Tremere cited an example of a luncheon she recently had with friends at a restaurant, where a diner was asking the manager to eject a man because she felt he was causing a disturbance. Tremere asked the man to sit with her group. As he continuously stretched and smacked his lips and spilled a few times on his suit he explained he had Huntington's disease (a genetic disorder that affects muscle coordination and leads to mental decline) and wanted to have his last meal at a restaurant before he transferred to a care facility.

"It was his last try at being out in the world alone," she said. "He was not a problem but she was making it a problem and wanted him gone You have to be kind."

Tremere, a history buff, said the day she launches the exhibit is relevant: Crease Clinic opened its doors at Riverview on May 4, 1951, showing the public what living with mental illness was like.
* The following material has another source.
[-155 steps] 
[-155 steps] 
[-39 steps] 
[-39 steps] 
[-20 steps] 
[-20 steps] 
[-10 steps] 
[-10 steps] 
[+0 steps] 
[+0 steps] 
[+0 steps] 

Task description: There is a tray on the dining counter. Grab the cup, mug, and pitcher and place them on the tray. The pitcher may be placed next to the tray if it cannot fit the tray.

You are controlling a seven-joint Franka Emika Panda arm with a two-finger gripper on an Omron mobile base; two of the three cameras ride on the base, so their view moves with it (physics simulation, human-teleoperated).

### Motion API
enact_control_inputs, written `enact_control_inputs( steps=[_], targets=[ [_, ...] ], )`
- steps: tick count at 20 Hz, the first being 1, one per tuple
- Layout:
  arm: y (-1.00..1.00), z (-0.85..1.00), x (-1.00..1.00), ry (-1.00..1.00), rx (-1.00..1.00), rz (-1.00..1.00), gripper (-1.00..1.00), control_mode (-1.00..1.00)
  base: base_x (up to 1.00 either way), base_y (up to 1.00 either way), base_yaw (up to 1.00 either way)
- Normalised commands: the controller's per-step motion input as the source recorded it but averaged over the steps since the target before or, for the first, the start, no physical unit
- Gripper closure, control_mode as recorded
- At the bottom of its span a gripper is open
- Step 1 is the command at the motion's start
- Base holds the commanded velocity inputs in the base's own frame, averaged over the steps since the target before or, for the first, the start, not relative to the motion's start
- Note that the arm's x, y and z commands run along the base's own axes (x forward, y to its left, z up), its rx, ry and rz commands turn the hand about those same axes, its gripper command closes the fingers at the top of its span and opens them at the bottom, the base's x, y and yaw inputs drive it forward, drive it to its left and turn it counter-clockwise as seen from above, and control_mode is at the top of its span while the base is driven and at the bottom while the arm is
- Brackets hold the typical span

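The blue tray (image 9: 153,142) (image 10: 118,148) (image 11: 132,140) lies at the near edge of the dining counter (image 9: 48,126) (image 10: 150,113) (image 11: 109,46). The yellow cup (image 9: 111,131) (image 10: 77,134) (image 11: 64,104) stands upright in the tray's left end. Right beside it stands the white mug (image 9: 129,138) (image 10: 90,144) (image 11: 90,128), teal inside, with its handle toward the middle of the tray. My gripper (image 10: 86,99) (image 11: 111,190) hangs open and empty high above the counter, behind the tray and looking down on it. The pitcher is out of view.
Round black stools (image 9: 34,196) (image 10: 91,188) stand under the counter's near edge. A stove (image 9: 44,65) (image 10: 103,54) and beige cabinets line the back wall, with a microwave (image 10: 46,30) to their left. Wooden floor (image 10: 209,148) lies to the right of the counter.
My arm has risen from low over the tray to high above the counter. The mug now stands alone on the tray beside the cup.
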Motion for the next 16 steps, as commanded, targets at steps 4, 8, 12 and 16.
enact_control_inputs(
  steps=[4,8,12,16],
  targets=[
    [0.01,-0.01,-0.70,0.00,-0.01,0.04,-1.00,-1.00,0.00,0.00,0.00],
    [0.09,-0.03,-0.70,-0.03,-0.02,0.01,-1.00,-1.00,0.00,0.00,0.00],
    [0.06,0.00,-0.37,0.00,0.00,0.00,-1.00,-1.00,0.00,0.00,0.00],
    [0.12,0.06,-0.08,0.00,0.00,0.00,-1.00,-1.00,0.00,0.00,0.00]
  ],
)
For more information about the Journey in Mental Health Care: Past, Present and Future presentation, visit www.library.coquitlam.bc.ca/journey.

[email protected]

@jwarrenTC

WHAT'S GOING ON

May 4, 7 p.m.: Changing with the Times History of Psychiatric Care and Riverview Hospital (presenter: Anna Tremere);

May 5, 5 p.m.: Lean Into Your Discomfort: Youth Mental Health and Addiction (John Fleming);

May 5, 7 p.m.: The FORCE Society for Kids' Mental Health (Marlisse McRobie and Moira Hazlehurst, presenters);

May 6, 3 p.m.: Heads Up An Introduction to Brain Health (Vivian Tsai of the Alzheimer Society of BC);

May 6, 7 p.m.: Into the Future A Vision for Riverview (Dr. John Higenbottam);

May 7, 5 p.m.: Recreational, Occupational and Vocational Therapies in Mental Health Past and Present (Mariana Gaspar, Rosemary Ingenito, Brett Berry and Jayne Boyer of Cottonwood, Connolly and Cypress lodges);

May 7, 7 p.m.: Mental Health and the Justice System (Heidi Currie of Douglas College);

May 8, 7 p.m.: a screening of the Oscar-nominated movie Silver Linings Playbook.